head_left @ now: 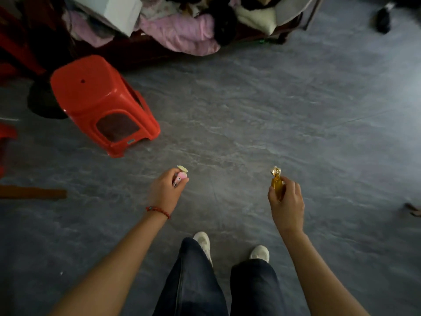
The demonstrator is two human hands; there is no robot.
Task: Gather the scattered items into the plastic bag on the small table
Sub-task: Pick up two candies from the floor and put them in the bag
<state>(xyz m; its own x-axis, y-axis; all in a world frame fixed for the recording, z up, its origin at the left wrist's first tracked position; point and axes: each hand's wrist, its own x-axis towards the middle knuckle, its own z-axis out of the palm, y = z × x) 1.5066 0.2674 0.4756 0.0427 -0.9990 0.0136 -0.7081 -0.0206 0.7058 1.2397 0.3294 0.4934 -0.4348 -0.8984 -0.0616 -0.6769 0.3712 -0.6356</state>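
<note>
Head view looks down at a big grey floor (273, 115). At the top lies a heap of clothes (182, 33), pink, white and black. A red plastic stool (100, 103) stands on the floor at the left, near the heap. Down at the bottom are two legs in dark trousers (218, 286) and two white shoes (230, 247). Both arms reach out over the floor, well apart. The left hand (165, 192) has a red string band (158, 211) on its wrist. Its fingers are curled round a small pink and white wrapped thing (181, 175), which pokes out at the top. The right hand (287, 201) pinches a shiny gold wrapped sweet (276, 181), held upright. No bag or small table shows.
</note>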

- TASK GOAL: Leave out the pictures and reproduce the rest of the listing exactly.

- ANSWER SPACE:
head_left @ now: 
The demonstrator is two human hands; there is no robot.
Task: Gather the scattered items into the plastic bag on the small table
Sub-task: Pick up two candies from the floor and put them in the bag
<state>(xyz m; its own x-axis, y-axis; all in a world frame fixed for the recording, z up, its origin at the left wrist's first tracked position; point and axes: each hand's wrist, its own x-axis towards the middle knuckle, its own z-axis out of the palm, y = z × x) 1.5066 0.2674 0.4756 0.0427 -0.9990 0.0136 -0.7081 -0.0206 0.7058 1.2397 0.3294 0.4934 -0.4348 -0.8984 -0.0616 -0.6769 0.3712 -0.6356</state>
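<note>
Head view looks down at a big grey floor (273, 115). At the top lies a heap of clothes (182, 33), pink, white and black. A red plastic stool (100, 103) stands on the floor at the left, near the heap. Down at the bottom are two legs in dark trousers (218, 286) and two white shoes (230, 247). Both arms reach out over the floor, well apart. The left hand (165, 192) has a red string band (158, 211) on its wrist. Its fingers are curled round a small pink and white wrapped thing (181, 175), which pokes out at the top. The right hand (287, 201) pinches a shiny gold wrapped sweet (276, 181), held upright. No bag or small table shows.
</note>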

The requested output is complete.